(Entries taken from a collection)

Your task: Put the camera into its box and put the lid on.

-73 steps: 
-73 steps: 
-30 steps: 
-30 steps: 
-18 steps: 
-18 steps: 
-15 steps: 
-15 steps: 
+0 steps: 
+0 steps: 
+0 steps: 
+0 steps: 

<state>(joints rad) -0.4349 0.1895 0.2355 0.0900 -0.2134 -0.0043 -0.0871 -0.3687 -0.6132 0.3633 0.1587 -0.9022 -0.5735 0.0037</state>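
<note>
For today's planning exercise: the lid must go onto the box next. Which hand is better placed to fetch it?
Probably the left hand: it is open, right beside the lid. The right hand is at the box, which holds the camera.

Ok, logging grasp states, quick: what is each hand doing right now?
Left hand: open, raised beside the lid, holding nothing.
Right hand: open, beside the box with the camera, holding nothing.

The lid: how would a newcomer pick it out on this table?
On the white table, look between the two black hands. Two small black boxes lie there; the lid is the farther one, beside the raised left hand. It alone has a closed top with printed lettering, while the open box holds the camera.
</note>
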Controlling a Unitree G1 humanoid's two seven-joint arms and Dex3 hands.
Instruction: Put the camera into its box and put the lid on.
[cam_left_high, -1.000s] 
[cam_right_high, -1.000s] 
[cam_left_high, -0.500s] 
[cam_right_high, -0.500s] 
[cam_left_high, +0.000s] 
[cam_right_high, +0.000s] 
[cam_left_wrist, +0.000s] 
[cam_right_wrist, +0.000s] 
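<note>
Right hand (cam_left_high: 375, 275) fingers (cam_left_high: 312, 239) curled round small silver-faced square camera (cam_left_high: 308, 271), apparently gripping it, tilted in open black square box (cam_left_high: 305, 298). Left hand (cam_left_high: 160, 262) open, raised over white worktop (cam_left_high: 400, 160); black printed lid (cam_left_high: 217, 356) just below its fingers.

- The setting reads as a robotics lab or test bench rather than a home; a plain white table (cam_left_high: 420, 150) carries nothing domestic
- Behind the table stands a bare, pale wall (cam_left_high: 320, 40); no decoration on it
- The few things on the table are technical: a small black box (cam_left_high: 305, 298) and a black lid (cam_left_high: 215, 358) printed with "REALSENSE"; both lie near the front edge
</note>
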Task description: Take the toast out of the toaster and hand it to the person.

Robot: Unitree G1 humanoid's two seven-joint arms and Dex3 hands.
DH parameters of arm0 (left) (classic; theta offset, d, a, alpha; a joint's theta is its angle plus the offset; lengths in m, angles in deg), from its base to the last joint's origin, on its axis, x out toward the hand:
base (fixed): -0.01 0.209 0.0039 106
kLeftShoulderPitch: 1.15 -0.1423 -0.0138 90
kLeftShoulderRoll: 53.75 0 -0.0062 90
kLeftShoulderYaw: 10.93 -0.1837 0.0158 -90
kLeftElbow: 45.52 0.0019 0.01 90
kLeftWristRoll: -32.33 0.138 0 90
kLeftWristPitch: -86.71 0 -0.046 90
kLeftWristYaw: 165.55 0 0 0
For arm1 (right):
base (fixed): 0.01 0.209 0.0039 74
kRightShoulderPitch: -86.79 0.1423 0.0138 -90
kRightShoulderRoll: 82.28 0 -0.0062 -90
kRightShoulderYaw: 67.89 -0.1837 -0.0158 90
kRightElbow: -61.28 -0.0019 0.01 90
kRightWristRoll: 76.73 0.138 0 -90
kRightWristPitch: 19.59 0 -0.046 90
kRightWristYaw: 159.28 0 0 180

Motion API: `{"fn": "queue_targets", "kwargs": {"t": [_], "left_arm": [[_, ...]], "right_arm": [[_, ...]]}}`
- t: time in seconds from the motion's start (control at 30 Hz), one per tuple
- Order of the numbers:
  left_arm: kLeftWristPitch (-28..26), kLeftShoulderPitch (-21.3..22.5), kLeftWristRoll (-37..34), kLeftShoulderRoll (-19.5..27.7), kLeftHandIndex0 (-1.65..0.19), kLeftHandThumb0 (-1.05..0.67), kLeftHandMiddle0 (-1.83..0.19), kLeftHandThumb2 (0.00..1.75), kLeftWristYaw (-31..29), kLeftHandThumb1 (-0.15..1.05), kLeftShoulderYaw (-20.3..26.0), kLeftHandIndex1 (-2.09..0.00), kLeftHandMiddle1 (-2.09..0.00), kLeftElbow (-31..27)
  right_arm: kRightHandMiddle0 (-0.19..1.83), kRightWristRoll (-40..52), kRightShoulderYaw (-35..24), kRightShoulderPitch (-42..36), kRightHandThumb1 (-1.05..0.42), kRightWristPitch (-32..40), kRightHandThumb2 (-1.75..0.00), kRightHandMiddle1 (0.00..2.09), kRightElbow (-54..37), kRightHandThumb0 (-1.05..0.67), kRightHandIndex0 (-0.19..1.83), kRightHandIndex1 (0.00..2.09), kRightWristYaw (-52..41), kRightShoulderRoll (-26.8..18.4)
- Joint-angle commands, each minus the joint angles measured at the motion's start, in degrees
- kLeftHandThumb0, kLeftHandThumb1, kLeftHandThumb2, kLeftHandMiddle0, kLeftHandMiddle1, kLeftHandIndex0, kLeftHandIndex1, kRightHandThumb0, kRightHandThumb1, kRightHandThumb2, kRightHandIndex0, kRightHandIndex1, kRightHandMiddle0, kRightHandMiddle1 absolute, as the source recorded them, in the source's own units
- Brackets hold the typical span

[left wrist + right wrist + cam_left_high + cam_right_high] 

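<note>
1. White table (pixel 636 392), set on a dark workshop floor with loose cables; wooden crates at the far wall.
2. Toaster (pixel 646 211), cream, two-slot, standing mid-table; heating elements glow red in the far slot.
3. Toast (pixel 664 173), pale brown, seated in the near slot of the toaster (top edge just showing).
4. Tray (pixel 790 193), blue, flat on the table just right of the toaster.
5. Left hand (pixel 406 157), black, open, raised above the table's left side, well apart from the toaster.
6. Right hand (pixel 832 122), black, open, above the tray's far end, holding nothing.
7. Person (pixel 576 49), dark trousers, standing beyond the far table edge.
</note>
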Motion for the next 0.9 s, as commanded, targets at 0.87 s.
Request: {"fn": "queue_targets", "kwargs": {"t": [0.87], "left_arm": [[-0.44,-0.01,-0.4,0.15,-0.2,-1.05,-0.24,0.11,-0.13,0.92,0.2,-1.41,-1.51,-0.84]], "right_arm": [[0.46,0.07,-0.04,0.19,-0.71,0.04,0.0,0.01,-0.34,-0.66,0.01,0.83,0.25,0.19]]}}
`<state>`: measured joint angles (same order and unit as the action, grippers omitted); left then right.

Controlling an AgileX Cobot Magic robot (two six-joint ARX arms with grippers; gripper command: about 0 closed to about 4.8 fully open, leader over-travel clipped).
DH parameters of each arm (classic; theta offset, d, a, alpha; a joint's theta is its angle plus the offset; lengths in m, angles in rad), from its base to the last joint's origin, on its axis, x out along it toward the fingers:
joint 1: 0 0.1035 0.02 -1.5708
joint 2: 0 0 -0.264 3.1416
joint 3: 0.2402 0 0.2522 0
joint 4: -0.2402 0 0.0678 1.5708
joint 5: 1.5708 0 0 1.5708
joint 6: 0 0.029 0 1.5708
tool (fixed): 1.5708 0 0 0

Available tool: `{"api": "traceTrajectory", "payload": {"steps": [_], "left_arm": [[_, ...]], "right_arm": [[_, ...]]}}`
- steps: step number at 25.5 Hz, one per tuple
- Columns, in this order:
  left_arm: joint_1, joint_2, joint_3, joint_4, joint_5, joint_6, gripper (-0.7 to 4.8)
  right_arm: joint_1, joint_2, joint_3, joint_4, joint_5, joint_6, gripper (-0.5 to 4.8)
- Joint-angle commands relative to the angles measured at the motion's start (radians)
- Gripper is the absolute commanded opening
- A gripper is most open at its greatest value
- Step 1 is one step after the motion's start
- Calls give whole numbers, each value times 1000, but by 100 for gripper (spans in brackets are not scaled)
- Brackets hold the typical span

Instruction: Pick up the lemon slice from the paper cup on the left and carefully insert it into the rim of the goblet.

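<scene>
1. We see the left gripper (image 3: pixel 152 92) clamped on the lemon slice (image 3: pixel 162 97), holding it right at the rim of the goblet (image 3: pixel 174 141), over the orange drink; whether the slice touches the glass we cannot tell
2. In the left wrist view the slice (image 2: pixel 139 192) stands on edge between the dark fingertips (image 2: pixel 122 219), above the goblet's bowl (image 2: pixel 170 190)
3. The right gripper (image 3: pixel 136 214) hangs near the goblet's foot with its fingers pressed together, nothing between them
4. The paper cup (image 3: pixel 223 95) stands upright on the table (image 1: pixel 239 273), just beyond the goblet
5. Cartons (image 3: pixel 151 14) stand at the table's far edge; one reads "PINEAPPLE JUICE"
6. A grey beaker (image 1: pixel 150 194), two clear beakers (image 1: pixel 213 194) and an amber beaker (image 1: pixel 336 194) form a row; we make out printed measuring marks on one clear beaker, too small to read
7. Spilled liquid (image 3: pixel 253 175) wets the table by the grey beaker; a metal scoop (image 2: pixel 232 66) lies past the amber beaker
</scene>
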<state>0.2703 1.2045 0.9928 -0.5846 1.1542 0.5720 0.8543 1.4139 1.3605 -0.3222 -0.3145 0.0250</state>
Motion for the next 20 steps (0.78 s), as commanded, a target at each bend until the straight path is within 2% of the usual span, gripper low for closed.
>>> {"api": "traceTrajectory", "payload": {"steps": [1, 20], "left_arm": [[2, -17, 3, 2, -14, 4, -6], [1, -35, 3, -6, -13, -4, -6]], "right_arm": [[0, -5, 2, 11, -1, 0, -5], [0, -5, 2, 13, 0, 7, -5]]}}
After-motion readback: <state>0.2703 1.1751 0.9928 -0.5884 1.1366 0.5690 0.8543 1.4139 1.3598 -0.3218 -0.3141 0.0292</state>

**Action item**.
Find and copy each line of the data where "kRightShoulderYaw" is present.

**Reply**.
kRightShoulderYaw: 67.89 -0.1837 -0.0158 90
  right_arm: kRightHandMiddle0 (-0.19..1.83), kRightWristRoll (-40..52), kRightShoulderYaw (-35..24), kRightShoulderPitch (-42..36), kRightHandThumb1 (-1.05..0.42), kRightWristPitch (-32..40), kRightHandThumb2 (-1.75..0.00), kRightHandMiddle1 (0.00..2.09), kRightElbow (-54..37), kRightHandThumb0 (-1.05..0.67), kRightHandIndex0 (-0.19..1.83), kRightHandIndex1 (0.00..2.09), kRightWristYaw (-52..41), kRightShoulderRoll (-26.8..18.4)

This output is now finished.